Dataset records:
= = = =
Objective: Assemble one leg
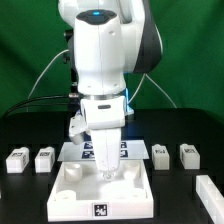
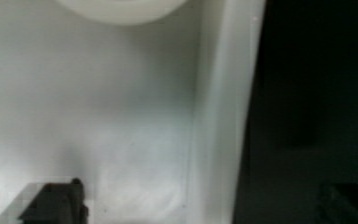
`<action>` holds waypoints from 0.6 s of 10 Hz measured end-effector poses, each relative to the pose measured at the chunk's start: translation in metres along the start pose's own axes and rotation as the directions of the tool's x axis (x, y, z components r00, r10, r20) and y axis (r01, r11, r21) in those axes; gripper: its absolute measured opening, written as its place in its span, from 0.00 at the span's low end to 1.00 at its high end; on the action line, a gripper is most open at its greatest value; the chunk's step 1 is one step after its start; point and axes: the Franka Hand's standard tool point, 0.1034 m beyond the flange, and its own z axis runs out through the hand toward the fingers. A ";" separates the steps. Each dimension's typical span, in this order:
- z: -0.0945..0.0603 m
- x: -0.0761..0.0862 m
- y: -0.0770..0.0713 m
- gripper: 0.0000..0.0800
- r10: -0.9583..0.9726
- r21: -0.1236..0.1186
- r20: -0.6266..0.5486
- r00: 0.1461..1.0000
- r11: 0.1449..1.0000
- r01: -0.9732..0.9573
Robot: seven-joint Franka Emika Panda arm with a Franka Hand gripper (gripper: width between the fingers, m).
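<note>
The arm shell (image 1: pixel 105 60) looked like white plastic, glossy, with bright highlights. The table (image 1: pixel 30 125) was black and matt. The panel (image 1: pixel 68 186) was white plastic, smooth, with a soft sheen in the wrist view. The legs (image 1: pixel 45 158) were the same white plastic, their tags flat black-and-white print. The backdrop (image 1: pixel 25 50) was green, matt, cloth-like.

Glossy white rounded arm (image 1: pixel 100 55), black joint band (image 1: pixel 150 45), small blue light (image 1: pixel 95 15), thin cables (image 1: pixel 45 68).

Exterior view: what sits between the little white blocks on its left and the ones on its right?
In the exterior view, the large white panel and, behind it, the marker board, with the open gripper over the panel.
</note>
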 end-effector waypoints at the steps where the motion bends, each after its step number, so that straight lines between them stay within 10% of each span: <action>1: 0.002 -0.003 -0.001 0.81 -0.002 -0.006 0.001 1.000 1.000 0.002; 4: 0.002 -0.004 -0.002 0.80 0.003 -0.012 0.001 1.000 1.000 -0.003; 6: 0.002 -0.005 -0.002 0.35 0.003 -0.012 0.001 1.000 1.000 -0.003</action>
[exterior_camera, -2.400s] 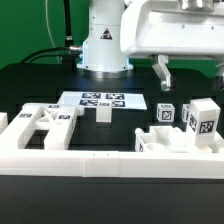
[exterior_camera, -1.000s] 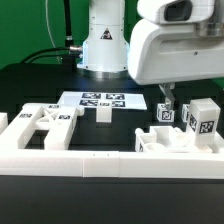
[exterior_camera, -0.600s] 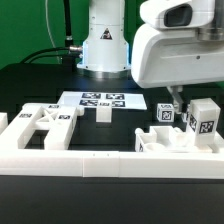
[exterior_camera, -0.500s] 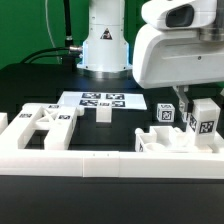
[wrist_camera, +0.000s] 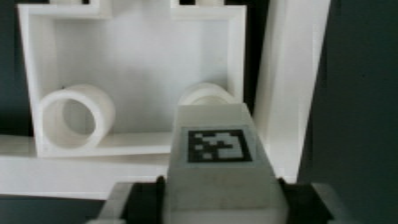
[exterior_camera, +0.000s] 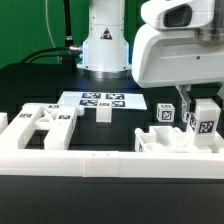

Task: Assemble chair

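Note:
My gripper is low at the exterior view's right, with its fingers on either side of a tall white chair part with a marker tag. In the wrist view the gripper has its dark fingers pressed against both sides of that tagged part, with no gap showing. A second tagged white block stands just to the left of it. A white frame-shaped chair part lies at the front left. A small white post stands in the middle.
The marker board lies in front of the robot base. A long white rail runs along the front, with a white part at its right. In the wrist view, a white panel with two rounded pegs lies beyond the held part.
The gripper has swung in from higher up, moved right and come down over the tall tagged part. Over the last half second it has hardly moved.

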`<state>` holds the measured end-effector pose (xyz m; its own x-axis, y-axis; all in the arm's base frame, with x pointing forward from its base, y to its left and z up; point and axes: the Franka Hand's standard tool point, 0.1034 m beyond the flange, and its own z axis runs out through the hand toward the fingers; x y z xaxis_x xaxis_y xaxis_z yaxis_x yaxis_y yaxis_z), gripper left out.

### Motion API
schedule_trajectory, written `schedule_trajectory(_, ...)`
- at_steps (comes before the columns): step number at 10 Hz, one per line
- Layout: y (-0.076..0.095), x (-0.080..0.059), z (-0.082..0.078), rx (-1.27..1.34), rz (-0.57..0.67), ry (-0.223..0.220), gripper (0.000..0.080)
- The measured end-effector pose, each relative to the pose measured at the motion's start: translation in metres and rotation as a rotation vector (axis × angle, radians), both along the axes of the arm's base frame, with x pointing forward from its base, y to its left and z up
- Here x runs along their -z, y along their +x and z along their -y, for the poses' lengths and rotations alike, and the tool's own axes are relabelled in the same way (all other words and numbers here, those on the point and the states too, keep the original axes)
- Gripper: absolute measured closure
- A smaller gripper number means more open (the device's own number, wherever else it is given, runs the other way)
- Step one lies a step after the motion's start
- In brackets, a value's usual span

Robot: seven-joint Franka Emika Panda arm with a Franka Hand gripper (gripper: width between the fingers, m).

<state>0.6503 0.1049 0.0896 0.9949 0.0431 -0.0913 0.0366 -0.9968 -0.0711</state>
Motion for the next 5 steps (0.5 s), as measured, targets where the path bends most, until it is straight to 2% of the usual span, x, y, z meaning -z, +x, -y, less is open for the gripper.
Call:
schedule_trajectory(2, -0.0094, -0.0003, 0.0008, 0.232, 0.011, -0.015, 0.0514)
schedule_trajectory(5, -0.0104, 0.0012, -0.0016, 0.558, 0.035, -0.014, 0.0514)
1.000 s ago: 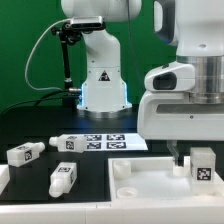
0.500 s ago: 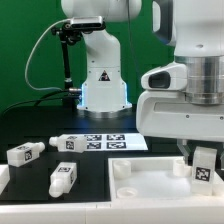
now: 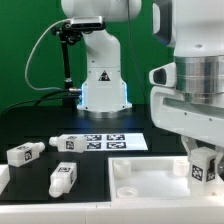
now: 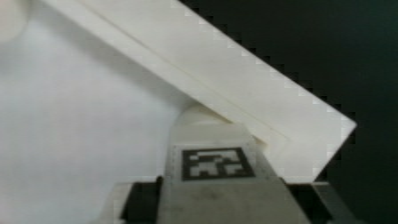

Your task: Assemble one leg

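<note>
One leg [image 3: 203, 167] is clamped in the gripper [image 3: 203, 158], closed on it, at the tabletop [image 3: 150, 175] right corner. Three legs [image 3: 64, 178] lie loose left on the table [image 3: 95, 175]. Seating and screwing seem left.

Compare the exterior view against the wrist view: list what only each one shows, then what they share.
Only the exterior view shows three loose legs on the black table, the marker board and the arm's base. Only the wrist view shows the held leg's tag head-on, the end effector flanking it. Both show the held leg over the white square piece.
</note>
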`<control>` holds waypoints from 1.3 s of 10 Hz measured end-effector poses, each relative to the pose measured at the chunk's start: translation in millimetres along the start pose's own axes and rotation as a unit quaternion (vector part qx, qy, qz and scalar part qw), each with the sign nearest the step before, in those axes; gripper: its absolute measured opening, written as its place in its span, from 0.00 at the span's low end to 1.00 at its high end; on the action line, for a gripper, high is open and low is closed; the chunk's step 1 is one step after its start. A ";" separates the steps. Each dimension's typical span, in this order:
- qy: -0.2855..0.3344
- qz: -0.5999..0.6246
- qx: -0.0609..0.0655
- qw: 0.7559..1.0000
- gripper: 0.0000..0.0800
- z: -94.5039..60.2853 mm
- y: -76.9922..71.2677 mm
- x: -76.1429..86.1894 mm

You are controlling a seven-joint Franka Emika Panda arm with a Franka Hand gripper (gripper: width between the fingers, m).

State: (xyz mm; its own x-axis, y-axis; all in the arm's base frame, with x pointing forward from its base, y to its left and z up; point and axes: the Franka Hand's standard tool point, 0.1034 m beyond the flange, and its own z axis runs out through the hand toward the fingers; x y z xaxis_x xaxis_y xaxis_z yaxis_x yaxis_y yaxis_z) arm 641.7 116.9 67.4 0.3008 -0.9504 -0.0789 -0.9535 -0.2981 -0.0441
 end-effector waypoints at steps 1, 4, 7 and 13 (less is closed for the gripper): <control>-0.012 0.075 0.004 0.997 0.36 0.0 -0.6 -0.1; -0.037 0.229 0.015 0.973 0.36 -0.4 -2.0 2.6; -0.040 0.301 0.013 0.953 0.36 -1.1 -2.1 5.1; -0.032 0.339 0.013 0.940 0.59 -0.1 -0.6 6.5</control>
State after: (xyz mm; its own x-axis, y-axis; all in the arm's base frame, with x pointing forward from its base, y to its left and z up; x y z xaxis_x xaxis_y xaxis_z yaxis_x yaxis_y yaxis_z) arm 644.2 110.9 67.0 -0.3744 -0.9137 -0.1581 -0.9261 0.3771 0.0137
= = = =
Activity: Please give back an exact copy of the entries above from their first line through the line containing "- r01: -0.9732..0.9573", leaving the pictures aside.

Problem solution:
Objective: Assemble one leg
`<action>` holds waypoints from 0.6 s of 10 Hz measured end-effector poses, each relative to the pose measured at the chunk's start: translation in metres along the start pose's own axes and rotation as the directions of the tool's x axis (x, y, z components r00, r10, r20) and y axis (r01, r11, r21) in those axes; gripper: its absolute measured opening, written as its place in its span, from 0.00 at the span's low end to 1.00 at its high end; on the action line, a gripper is most open at its greatest value; the chunk's step 1 is one step after its start; point and axes: the Franka Hand's standard tool point, 0.1034 m beyond the flange, and its own z axis runs out through the hand toward the fingers. A ";" separates the steps. Each dimension's typical span, in this order:
- z: -0.0945..0.0603 m
- x: -0.0761..0.0862 m
- y: -0.0770..0.0713 m
- gripper: 0.0000..0.0800
- r10: -0.9583..0.9726
- r21: -0.1236..0.1186
- r20: -0.6266..0.5486
- r00: 0.1461..1.0000
- r11: 0.1449..1.0000
- r01: -0.9732..0.9573

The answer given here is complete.